O cinema francês encontra lugar de destaque nos ecrãs de Portugal. Não raro, temos uma ou mais produções apresentadas no país. No dia 07 de outubro, entrou em cartaz nas salas de cinema nacional o filme “TITANE” da realizadora francesa Julia Ducournau. “TITANE” foi o grande vencedor da Palma de Ouro da 74ª edição do Festival de Cannes e a realizadora Julia Ducournau tornou-se a primeira mulher a receber o prestigioso prémio sozinha, depois de Jane Campion em 1993, que dividiu a Palma de Ouro com o realizador Chen Kaige.
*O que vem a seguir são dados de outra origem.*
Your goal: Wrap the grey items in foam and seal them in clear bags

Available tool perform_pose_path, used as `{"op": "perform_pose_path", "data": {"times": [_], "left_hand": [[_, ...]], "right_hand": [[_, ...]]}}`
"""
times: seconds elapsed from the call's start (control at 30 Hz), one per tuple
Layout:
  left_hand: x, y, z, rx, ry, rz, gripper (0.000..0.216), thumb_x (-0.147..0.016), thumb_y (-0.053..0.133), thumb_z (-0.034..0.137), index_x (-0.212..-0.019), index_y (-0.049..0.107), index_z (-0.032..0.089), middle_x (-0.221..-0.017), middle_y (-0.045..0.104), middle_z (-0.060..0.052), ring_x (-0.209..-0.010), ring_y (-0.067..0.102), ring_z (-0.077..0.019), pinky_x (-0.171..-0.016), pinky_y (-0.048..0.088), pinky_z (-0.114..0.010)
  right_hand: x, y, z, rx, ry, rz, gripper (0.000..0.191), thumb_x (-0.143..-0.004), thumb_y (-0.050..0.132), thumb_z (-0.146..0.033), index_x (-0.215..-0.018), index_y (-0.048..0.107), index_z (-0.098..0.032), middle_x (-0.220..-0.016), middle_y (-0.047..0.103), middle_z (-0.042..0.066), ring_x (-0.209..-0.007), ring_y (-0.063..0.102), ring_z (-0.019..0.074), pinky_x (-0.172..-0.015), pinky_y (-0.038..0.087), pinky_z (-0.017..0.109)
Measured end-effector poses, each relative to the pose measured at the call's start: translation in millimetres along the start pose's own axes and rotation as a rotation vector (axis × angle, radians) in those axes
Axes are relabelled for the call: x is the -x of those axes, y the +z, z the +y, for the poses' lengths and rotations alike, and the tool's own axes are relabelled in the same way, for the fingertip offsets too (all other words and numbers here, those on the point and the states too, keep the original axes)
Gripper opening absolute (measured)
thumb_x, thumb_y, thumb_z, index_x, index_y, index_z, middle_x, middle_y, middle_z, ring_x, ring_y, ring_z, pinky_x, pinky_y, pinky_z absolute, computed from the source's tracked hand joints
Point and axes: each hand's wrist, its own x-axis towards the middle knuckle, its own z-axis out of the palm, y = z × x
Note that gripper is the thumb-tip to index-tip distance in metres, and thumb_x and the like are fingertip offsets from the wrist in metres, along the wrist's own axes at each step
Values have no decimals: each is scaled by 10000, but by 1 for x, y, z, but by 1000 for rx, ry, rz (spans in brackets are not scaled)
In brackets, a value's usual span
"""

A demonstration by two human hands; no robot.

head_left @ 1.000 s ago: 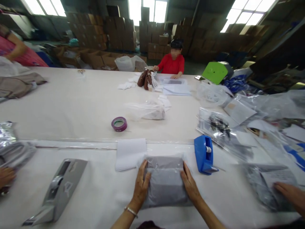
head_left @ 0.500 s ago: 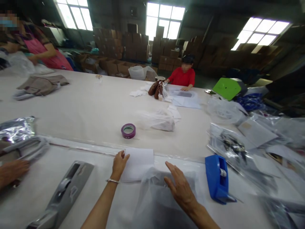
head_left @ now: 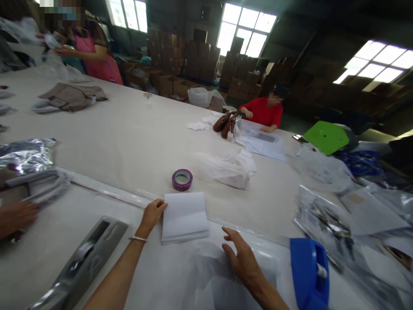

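My left hand [head_left: 151, 214], with a bracelet at the wrist, pinches the left edge of a stack of white paper sheets [head_left: 185, 216] lying on the white table [head_left: 129, 142]. My right hand [head_left: 242, 257] lies flat, fingers stretched, on a clear plastic bag [head_left: 222, 275] holding a grey folded garment at the table's near edge. A blue tape dispenser [head_left: 309, 273] stands just right of that hand. A purple tape roll [head_left: 182, 179] sits beyond the paper stack.
A grey tape dispenser [head_left: 82, 262] lies at lower left, next to another person's hand [head_left: 16, 215] on silver bags [head_left: 27, 157]. Clear bags [head_left: 338, 215] pile up on the right. A person in red [head_left: 266, 113] and a person in pink [head_left: 92, 51] work at the far side.
Both hands left the sides of the bagged grey garment. My left hand reached forward to the paper stack, and my right hand came to lie flat on the bag. The view turned left.
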Motion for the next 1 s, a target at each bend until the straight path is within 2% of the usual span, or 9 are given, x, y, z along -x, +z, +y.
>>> {"op": "perform_pose_path", "data": {"times": [0.2, 0.47, 0.63, 0.7, 0.73, 0.8, 0.87, 0.93, 1.0], "left_hand": [[-19, -31, -4, -79, -81, 168, 184, -621, 616, 349, -740, 618, 209, -628, 623, 9, -631, 594, -194, -633, 461, -290], [-15, -39, 5, -35, -98, 371, 149, -704, 537, 300, -781, 562, 174, -701, 597, -5, -682, 559, -175, -648, 460, -295], [35, -32, 54, -5, 54, 361, 300, -773, 560, 469, -850, 618, 185, -740, 621, 11, -708, 573, -176, -653, 472, -281], [72, -18, 86, -45, 223, 415, 268, -819, 583, 477, -869, 618, 215, -774, 610, 24, -753, 569, -164, -717, 470, -276], [93, -8, 101, -101, 441, 439, 207, -851, 594, 422, -870, 619, 217, -784, 609, 17, -759, 574, -160, -737, 478, -279], [132, 19, 126, -216, 949, 309, 77, -889, 592, 241, -950, 637, 227, -831, 631, -8, -803, 595, -154, -768, 497, -277], [164, 52, 140, -316, 1317, 95, 198, -902, 546, 131, -1065, 626, 209, -856, 657, -34, -823, 609, -158, -771, 509, -290], [186, 85, 142, -397, 1488, -95, 221, -914, 498, 110, -1094, 613, 167, -836, 671, -50, -794, 618, -171, -746, 519, -315], [200, 114, 137, -427, 1525, -228, 183, -917, 505, 148, -1064, 614, 145, -831, 678, -55, -779, 629, -184, -740, 534, -336]], "right_hand": [[-13, 0, 0, 3, -1, -27, 429, -902, 513, -256, -1331, 511, -261, -1272, 615, 90, -967, 686, 215, -910, 568, 401], [-18, -4, -5, -76, 2, -50, 377, -901, 526, -304, -1272, 578, -259, -1264, 624, 95, -925, 681, 214, -927, 547, 423], [-23, -12, -38, -427, 350, -121, 449, -840, 595, -539, -1135, 645, -204, -1043, 702, 120, -903, 683, 271, -848, 560, 473], [-28, -23, -56, -762, 508, -179, 624, -773, 651, -639, -1201, 594, -187, -1147, 671, 151, -1004, 670, 298, -826, 570, 473], [-31, -30, -65, -938, 541, -200, 706, -742, 673, -672, -1246, 556, -193, -1237, 632, 163, -1075, 647, 307, -839, 568, 477], [-36, -48, -79, -1201, 518, -231, 780, -727, 667, -717, -1301, 508, -213, -1328, 580, 163, -1162, 602, 308, -870, 554, 484], [-39, -67, -86, -1295, 446, -211, 726, -753, 655, -700, -1266, 539, -199, -1286, 613, 149, -1132, 616, 293, -875, 545, 463], [-38, -85, -83, -1249, 429, -116, 632, -731, 735, -590, -1178, 591, -167, -1141, 690, 120, -1012, 662, 269, -864, 541, 426], [-34, -101, -68, -1129, 461, -6, 582, -659, 812, -465, -1104, 613, -147, -985, 729, 84, -879, 683, 249, -839, 540, 404]]}}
É indiscutível que para grande parcela do público o filme irá chocar imensamente, e será tratado apenas como um turbilhão de ideias desconexas, loucas e violentas para uns, e para outros será um grande, e insano pesadelo. Porém, se tratarmos ele como um grande painel da tragédia humana, poderemos extrair muitas coisas da mente transgressora e fascinante de Ducournau. Primeiramente, pela ótima qualidade técnica do filme, nos é impossível sequer pensar que se trata de um filme ruim ou desproposital – adjetivos que irão fazer parte do vocabulário daqueles que certamente o odiarão com grande veemência -, por contar de forma muito violenta a trajetória de uma serial killer – que tem a sua história ligada ao titânio (um metal altamente resistente ao calor e à corrosão, com ligas de alta resistência à tracção) -, à um pai que busca o seu filho desaparecido há 10 anos.

Não se pode negar que o filme é realmente muito explosivo. É sem dúvida alguma um filme incendiário, em toda a acepção da palavra. Seja ela no campo físico-emocional, assim como no literal. O fogo se faz presente em muitas variáveis. Dentre as referências no filme, me veio à cabeça um turbilhão de imagens como as de Tarantino (Quentin), Uma Thurman e “Kill Bill – A Vingança” (2003), além de “Alien- o Oitavo Passageiro” (1979) de Ridley Scott e “Traídos pelo Desejo” (1992) de Neil Jordan. Precisamos de muitos minutos para podermos começar a penetrar no universo do filme e da realizadora. A primeira impressão que temos é de um imenso choque, sem perceber exatamente o que está a acontecer no ecrã. Somos arrebatados, indiscutivelmente pela direção chocante de Ducournau, pela grande miscelânia do guião de Ducournau, Akchoti, Greggio e Bouzy; pela banda sonora- alta e poderosa – de Fabrice Osinski, Séverin Favriau e Stéphane Thiébaut, pela potente música original de Jim Williams, pelos efeitos especiais de Oliver Afonso-CLSKX Atelier 69 e Martial Vallanchon – Mac Guff, e pela sombria fotografia expressionista de Ruben Impens.

Depois de passado o susto, de todo este caos visual, estilístico e sonoro; e de colocarmos o cérebro em ordem, é possível enxergar o que se encontra embaixo de todas estas camadas. Destas tantas coisas juntas e misturadas, que ficamos durante todo o filme a pensar o que tudo isso quer dizer. É uma sensação bem estranha – e isso certamente é bom -, a de buscar o que todos estes pontos querem ligar. Não é fácil aparentemente, e tão pouco simples, decifrar todos estes enigmas, até certo momento da trama – outro ponto positivo do filme.

Porém, em dado momento, ao ligarmos os pontos, podemos perceber, através das conexões apresentadas, o universo de relação apática familiar em que se encontrava Alexia (Agathe Rouselle) – um nome carregado de significados como o de um transtorno na escrita e imagens, além de ser o nome da inteligência artificial da Amazon -, antes de ligar a sua vida a vida do sofrido e solitário Vincent (Vincent Lindon) – nome próprio do ator. Ambos apresentam um trabalho pungente em suas actuações – ela pela economia e frieza, e ele pela visceralidade. Ambos são fundamentais para chegarmos ao resultado, absolutamente surpreendente diante de toda esta realidade aparentemente inverossímil, vivida pelos dois. “TITANE” é um filme que mistura inúmeras linhas estilísticas: terror, horror, serial killer, carnificina, ficção ciéntifica, sexualidade, gênero, inclusão, amor e redenção. É impossível passar incólume por “TITANE”, diante da realização titânica de Ducournau!